The students have been briefed on current federal programs such as the Pell Grant and recent changes to federal student aid, but will ultimately speak from their own experiences with student aid, according to Karen LoParco, federal relations associate for the Office of Federal Government Relations.

“It’s the students’ job to tell their story on the importance [of] federal student aid and for them to tell how their aid has helped them achieve their educational goals [at] Cornell University,” she said.

According to Miller, the goal of the event is to encourage legislators to vouch for more federal aid in light of rising student loan fees.

“Lawmakers have been very good about protecting the Pell Grant program during the last several years of budget cuts, but they have not been very good about keeping other aspects of federal financial aid from being cut,” she said.

According to LoParco, the event is organized by the Office of Federal Relations, which represents the University’s interests to the government.

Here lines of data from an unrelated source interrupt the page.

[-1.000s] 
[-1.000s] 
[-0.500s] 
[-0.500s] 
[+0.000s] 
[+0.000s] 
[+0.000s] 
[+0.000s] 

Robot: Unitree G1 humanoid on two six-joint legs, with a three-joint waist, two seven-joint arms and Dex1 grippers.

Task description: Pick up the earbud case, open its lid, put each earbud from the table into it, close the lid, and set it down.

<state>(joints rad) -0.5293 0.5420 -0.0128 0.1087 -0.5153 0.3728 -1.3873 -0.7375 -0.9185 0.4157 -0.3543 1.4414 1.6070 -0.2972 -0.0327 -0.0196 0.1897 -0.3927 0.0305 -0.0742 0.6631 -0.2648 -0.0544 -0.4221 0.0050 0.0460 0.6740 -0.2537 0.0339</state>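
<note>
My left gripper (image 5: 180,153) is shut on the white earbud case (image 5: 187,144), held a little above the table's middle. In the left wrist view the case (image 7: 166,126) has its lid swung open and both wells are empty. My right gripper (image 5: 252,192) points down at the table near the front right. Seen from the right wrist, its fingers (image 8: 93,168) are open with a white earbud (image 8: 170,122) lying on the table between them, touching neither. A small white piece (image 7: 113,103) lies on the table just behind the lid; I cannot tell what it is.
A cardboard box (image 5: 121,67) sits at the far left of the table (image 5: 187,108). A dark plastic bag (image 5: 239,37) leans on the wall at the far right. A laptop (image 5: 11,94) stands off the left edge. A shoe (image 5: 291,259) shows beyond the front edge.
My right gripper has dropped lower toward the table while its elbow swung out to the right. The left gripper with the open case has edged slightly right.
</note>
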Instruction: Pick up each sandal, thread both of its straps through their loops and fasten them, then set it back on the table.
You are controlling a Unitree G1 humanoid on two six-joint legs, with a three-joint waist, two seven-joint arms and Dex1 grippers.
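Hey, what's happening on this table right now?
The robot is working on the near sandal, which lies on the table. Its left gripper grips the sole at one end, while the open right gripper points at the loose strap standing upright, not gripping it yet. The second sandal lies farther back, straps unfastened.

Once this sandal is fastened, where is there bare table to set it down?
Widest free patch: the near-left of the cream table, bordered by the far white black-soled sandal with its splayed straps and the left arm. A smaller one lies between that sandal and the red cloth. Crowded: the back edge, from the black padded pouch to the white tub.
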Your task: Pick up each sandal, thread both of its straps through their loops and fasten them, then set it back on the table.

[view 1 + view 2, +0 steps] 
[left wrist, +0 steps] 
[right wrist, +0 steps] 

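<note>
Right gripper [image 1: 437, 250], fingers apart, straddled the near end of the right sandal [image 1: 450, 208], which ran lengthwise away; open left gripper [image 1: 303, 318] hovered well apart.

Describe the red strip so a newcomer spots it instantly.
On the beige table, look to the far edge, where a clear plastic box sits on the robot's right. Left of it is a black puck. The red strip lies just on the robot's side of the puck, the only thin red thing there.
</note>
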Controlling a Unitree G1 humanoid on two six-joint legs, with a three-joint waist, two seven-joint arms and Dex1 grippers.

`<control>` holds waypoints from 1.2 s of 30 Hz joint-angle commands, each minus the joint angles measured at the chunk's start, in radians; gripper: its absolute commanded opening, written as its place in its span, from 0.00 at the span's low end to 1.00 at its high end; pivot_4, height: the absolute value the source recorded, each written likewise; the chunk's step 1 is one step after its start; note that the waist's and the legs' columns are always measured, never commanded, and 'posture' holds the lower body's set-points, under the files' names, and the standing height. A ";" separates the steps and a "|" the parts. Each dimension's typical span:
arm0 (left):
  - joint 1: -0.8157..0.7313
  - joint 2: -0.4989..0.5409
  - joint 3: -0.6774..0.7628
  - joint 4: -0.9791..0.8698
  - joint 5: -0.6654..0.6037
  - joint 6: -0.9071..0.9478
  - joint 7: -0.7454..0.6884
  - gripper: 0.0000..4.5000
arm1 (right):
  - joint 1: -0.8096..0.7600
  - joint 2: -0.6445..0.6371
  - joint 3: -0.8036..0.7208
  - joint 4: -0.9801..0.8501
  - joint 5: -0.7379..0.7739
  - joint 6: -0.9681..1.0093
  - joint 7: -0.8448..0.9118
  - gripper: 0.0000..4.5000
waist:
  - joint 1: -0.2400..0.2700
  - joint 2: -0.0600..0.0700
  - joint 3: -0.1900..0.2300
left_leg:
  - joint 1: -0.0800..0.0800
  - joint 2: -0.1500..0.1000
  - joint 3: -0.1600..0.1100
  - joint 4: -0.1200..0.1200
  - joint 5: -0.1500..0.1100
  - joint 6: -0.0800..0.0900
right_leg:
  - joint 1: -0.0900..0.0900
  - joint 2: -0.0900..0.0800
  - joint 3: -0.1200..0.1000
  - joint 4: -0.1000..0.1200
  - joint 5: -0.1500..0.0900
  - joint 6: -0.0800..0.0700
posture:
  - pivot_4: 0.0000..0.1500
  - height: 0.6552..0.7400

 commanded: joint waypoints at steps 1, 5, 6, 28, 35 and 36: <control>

She said the office schedules meetings between University faculty and students and relevant legislators on Capitol Hill.

“When you bring in the students, it brings a personalized face to the issue. The members of Congress really enjoy meeting the students; it’s a great opportunity for students to get involved in public policy and helps the government see what aid is doing for students,” LoParco said.

Miller echoed LoParco’s sentiments and said student input is important for representatives to hear.

“In the case of federal student financial aid, it is very important that [legislators] hear directly from the people who are most impacted by their decisions to cut or reduce spending, to change program eligibility requirements, to raise or lower interest rates, and to change the repayment policies,” Miller said.

Michael Alan ’14, who participated in the event in 2011, said he believes that Cornell should make an effort in providing more financial aid alongside the federal government.

“I hope that the administration understands that as it asks the federal government to continue providing student aid, it must also show a commitment to increasing access to the Cornell experience with the university’s own resources,” Alan said. “Private financial aid — at least at Cornell — plays a much larger role in bringing a diverse slate of students to campus.”

The Office of Financial Aid and Cornell Media Relations are aiming to attract a diverse pool of volunteers, according to LoParco.

“Our reach is limited only by the geographic makeup of the students who attend,” Miller said.

The Cornell in Washington Program assists the event by hosting students at the Cornell Wolpe Center in Washington D.C.

This article previously misidentified Dianne Miller, director of Cornell’s Office of Federal Government Rela­tions, as Diane Miller ’88. In fact, she is not a Cornell graduate, but had been confused with Diane Miller ’88, assistant director of Arts and Sciences Career Services.